Und dann starb der Papst. Ein alter gebrechlicher Mann, der ein Kirchenoberhaupt war, aber sich weigerte, wie ein CEO zu leben. Einer, der demütig blieb in einer Zeit, in der Demut als Schwäche gilt oder als Branding-Strategie. Und der nicht disrupten wollte, sondern dienen.

Auf Hallow kann man auch für ihn beten, selbstverständlich, wie für alles andere auch. Für leichteres Einschlafen zum Beispiel. Für Barmherzigkeit, basierend auf den Schriften der Heiligen Faustina. Oder dafür, als Frau „wenn nötig, aus dem sicheren Boot der Mittelmäßigkeit auszusteigen und Gott ganz neu zu vertrauen“.

Hallow ist eine Gebets-App, die sich selbst als „Nummer 1 Gebets-App der Welt“ bewirbt, als wäre Glauben ein Ranking. Gepriesen von konservativen Kulturkämpfern, unterstützt von Investoren wie Peter Thiel und J.D. Vance, ausgestattet mit mehr als 100 Millionen Dollar Wagnis-Kapital, beworben beim Superbowl, mit prominenten Vorbetern wie Gwen Stefani, dem „Kaiser-Urenkel und Rennfahrer“ Ferdinand Habsburg oder Mark Wahlberg, einem Mann, der einst, als er noch sündiger unterwegs war, eine Autobiografie schrieb, die mit dem Satz begann: „Ich möchte dieses Buch meinem Schwanz widmen.“ Jetzt legt er uns seine spirituelle Morgenroutine nahe.

Hallow ist der Versuch, das Beten aus der Kirchenbank zu holen und ins Ökosystem der totalen Vernetzung zu überführen. Mit Influencern, Bildchen der Jungfrau Maria und einem Interface, das wie ein Pinterest-Board von Cosplayern aussieht. Es ist alles da: sanftes Lichtflimmern, die Missa Latina, Kuschelgeschichten für Kinder, eine „Vater Unser Challenge“, ein Timer für „nicht angeleitete stille Gebetszeit“, die Möglichkeit, sich einer Community anzuschließen, ohne je in einer Kirche neben wirklichen Menschen knien zu müssen. Nicht einmal Gott fehlt. Falls man davon ausgeht, dass Gott überall ist.

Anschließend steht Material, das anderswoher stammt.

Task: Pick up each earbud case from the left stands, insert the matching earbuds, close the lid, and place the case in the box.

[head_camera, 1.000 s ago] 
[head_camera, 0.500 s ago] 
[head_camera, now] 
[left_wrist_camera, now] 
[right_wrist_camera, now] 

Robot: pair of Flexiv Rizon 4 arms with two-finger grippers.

Es ist eine perfekte App für unsere Zeit. Rosenkränze zählen per Touchscreen. Mönchsgesang aus dem Bluetooth-Speaker. Ein bisschen reumütige Selbstbefragung im Abo-Modell, das Jahr zu 69,99 Euro. Glaube, der nach Transzendenz dürstet und sich in Optimierung verliert, der Tracker läuft immer mit, schon wurden 920.428.377 Gebete mit Hallow gebetet. Religion, die von Ewigkeit spricht und sich dem Zyklus von Features, Updates und Wachstumskurven unterwirft.

Es ist ein Gleichnis unserer Zeit: die Integration von Spiritualität ins Betriebssystem der Plattformökonomie. Jesus im App Store, Gebet als Selfcare, die Rhetorik von Achtsamkeit und Wachstum – diesmal eben für die Seele. „Kürzlich gebetet: zwei Einheiten Rosenkranz.“ Jesus würde sicher ein Like dalassen.

Was fehlt, ist alles, was Glauben unbequem macht: Reue. Zweifel. Gottverlassenheit. Das Schweigen. Hallow ist der geglättete Gott. Einer, der nie schweigt, weil er ständig benachrichtigt. Einer, der nicht fordert, sondern motiviert. Ein Coach mit Kreuz-Kette.

„Und wenn ihr betet“, heißt es in Matthäus 6,6, „sollt ihr nicht sein wie die Heuchler, die gern in den Synagogen und an den Straßenecken stehen und beten, um sich vor den Leuten zu zeigen. Wahrlich, ich sage euch: Sie haben ihren Lohn schon gehabt. Wenn du aber betest, so geh in dein Kämmerlein und schließ die Tür zu.“ Aber das ist lange her.